Une fois que l'enfant blessé est consolé, abordez l'agresseur avec une déclaration calme, ferme et brève : « Frapper fait mal. Pas de coup. » Plus court et calme, mieux c'est. Les tout-petits en excitation émotionnelle ne peuvent pas traiter de longues explications. Le message doit être simple et cohérent.
Séparez physiquement les enfants et retirez brièvement le tout-petit de la situation — non pas comme punition, mais comme une pause de régulation. Deux à trois minutes dans un endroit calme donne au système nerveux le temps de se désactiver.
Prévention : Stratégies qui réduisent les incidents agressifs
- •Narrez les émotions en temps réel : « Tu es frustré parce qu'Ella a le ballon que tu veux. » Cela renforce le vocabulaire émotionnel qui finit par remplacer l'expression physique.
- •Offrez des alternatives physiques : « On ne frappe pas les gens. Tu peux frapper ce coussin. » Offrez la prise physique sans le mal.
- •Anticipez les déclencheurs : Si frapper arrive toujours quand l'enfant est fatigué, gardez les interactions avec les pairs loin de l'heure de la sieste.

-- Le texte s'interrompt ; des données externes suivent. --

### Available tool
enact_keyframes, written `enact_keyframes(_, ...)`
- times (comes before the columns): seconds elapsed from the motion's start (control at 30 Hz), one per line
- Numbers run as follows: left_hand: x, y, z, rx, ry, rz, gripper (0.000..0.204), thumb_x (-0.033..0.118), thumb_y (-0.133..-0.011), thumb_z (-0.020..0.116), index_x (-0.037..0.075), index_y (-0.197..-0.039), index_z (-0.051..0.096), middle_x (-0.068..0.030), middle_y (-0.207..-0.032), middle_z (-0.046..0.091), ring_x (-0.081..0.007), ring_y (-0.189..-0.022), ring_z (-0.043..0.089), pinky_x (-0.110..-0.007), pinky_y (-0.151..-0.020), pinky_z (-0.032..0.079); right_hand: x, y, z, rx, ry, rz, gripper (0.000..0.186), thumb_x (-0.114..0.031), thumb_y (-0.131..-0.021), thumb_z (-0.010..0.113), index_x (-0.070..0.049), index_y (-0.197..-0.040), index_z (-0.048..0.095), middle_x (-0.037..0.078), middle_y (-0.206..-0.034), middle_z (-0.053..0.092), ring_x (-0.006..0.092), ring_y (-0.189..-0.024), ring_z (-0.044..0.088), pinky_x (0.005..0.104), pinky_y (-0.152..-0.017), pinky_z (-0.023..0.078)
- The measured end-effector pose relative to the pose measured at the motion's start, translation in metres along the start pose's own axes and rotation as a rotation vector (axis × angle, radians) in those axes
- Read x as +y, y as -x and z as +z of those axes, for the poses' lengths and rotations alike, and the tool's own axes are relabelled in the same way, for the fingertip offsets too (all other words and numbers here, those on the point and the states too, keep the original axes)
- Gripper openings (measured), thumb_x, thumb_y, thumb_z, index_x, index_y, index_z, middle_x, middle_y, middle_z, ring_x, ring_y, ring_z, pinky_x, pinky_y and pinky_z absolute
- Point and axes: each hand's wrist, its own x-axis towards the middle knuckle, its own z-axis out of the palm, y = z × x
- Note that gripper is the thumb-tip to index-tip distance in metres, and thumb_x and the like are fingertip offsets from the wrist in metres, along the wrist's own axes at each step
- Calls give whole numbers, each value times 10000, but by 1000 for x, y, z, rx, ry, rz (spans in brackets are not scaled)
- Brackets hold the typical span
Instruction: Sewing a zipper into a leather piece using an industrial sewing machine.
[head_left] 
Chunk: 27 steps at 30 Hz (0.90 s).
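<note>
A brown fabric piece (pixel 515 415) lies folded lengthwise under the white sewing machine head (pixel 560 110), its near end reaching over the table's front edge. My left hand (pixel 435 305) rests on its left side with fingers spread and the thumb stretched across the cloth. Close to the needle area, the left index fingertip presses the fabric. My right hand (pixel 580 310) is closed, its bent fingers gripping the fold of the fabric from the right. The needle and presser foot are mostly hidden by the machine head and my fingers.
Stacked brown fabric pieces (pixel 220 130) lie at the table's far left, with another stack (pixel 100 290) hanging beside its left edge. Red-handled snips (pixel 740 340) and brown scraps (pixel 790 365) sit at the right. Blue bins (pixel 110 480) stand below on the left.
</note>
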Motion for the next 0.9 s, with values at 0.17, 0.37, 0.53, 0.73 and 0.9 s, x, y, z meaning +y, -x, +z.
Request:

Si cela arrive dans des environnements surstimulants, limitez l'exposition aux foules et offrez plus de temps en tête-à-tête.
- •Enseignez les phrases de remplacement avant que les incidents se produisent : Pratiquez dire « Stop », « Non », « Le mien » et « Aide » pendant le jeu calme — pas pendant un conflit.
- •Utilisez la musique pour la régulation émotionnelle : Les chansons sur les émotions (« If You're Happy and You Know It » étendu avec des versets en colère/frustré, chansons sur le calme) donnent aux tout-petits des outils qu'ils peuvent utiliser quand le langage fait défaut. La recherche montre que les tout-petits qui s'engagent régulièrement avec des chansons axées sur les émotions montrent un développement plus précoce du vocabulaire émotionnel.
- •Offrez une activité physique adéquate : Les tout-petits qui ont eu un mouvement moteur global suffisant pendant la journée montrent des taux d'agression considérablement plus bas à la maison. Courir, grimper, sauter et danser libèrent l'énergie physique qui sortirait autrement sous forme de coups.
- •Maintenez des routines prévisibles : Les incidents agressifs augmentent pendant les perturbations de routine. Des repas réguliers, des heures de sieste et des heures de coucher cohérentes fournissent le cadre de régulation qui garde les systèmes nerveux des tout-petits de la surcharge.
Quand chercher de l'aide
La plupart de l'agressivité des tout-petits diminue considérablement entre les âges de 3 et 4 ans à mesure que le langage et l'autorégulation se développent. Envisagez de consulter votre pédiatre ou un psychologue de l'enfant si : les incidents agressifs augmentent plutôt que de diminuer après l'âge de 3 ans, l'agression cause des blessures graves, le tout-petit ne montre aucun remords et semble se régaler de la détresse des autres, ou le comportement perturbe l'inscription à la garderie ou à l'école maternelle.